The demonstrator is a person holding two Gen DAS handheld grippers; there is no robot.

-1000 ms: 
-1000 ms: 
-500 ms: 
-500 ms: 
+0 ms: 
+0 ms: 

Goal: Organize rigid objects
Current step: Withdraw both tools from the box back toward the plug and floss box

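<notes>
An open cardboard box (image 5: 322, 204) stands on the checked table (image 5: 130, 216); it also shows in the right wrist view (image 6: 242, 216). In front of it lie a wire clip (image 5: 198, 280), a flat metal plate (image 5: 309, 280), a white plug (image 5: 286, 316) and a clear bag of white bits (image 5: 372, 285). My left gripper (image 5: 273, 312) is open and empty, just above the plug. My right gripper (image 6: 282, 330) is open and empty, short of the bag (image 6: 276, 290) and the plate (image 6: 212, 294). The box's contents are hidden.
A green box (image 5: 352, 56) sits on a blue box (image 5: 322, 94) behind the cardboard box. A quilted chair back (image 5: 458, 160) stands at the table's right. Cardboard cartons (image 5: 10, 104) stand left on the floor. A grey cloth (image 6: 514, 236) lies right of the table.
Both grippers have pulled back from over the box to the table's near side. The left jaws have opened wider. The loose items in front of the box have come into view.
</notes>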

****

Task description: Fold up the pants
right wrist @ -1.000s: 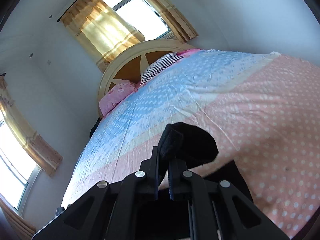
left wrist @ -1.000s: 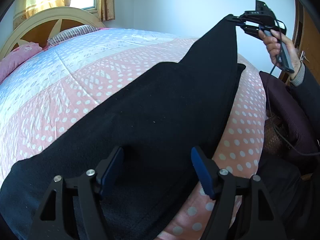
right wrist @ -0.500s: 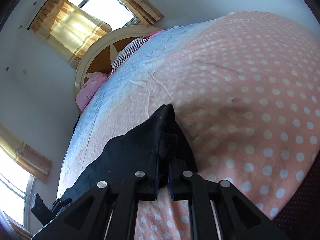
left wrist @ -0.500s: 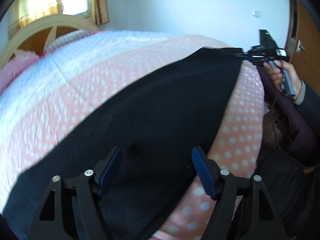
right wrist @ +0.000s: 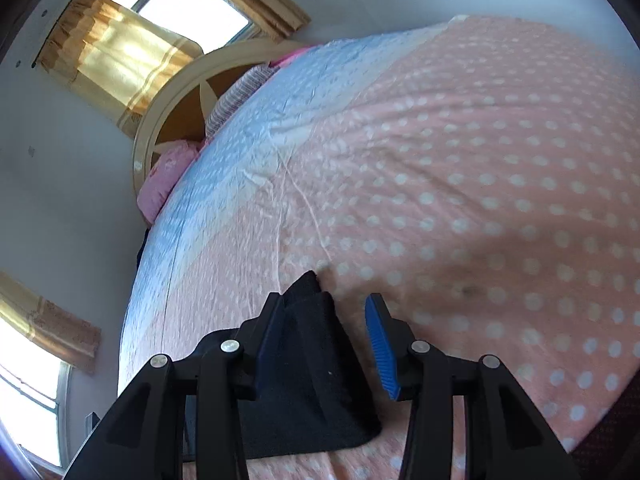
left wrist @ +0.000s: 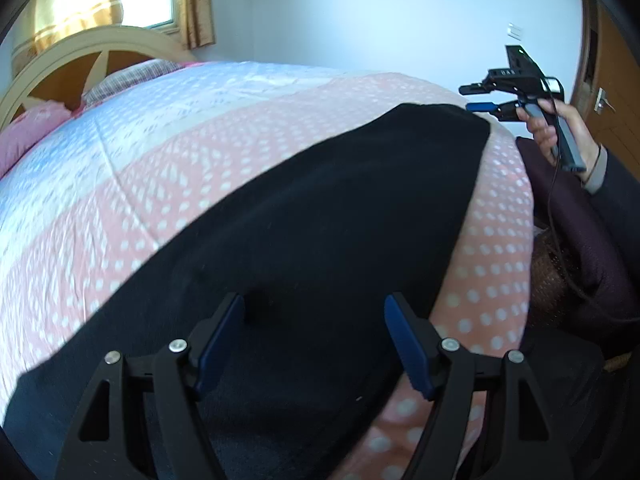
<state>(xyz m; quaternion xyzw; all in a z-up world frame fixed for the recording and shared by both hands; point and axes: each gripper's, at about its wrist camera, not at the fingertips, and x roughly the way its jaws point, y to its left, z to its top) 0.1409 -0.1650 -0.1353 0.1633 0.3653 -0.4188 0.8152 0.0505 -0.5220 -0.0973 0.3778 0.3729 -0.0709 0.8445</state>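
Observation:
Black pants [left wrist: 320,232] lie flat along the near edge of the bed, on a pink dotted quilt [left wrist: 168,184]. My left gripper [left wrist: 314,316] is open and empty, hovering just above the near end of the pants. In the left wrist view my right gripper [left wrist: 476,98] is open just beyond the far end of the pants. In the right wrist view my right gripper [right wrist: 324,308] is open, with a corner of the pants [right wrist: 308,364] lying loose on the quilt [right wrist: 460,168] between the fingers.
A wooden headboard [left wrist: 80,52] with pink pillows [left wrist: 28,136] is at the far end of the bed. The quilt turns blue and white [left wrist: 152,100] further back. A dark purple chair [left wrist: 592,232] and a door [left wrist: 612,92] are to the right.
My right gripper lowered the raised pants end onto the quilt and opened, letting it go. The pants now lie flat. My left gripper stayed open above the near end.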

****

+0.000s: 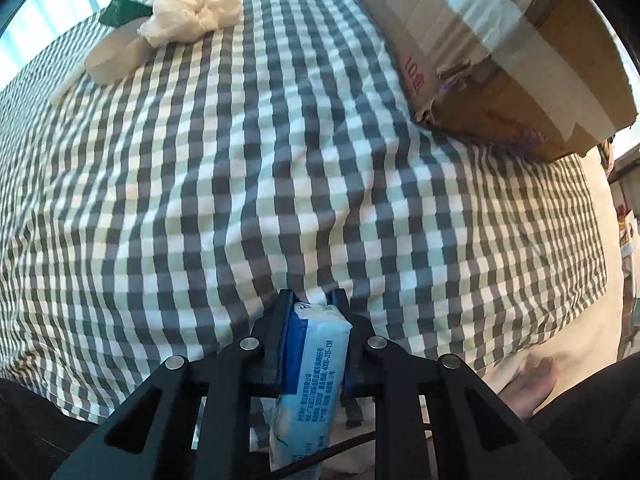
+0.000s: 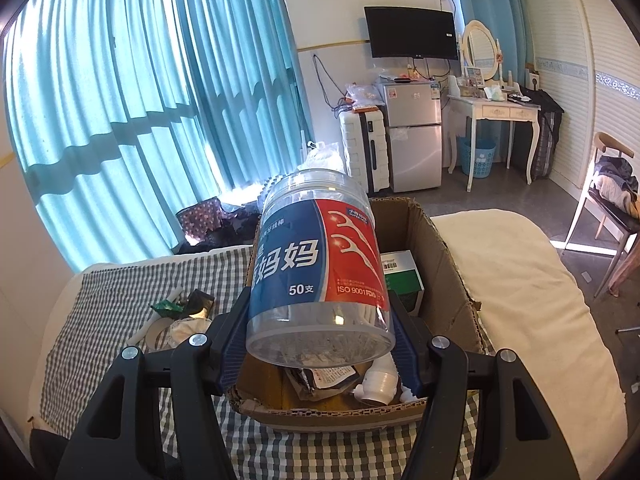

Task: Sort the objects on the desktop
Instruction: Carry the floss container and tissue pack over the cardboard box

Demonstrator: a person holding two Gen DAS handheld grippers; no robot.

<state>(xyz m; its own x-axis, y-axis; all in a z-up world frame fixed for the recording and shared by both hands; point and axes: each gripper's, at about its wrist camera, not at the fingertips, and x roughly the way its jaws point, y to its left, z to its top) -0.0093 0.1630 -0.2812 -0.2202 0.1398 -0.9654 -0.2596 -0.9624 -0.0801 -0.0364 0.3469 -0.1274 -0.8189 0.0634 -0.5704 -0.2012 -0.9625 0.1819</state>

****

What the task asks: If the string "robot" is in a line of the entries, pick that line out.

Reply:
The demonstrator is a person holding two Gen DAS handheld grippers; there is no robot.
Demonstrator: a person holding two Gen DAS handheld grippers; no robot.

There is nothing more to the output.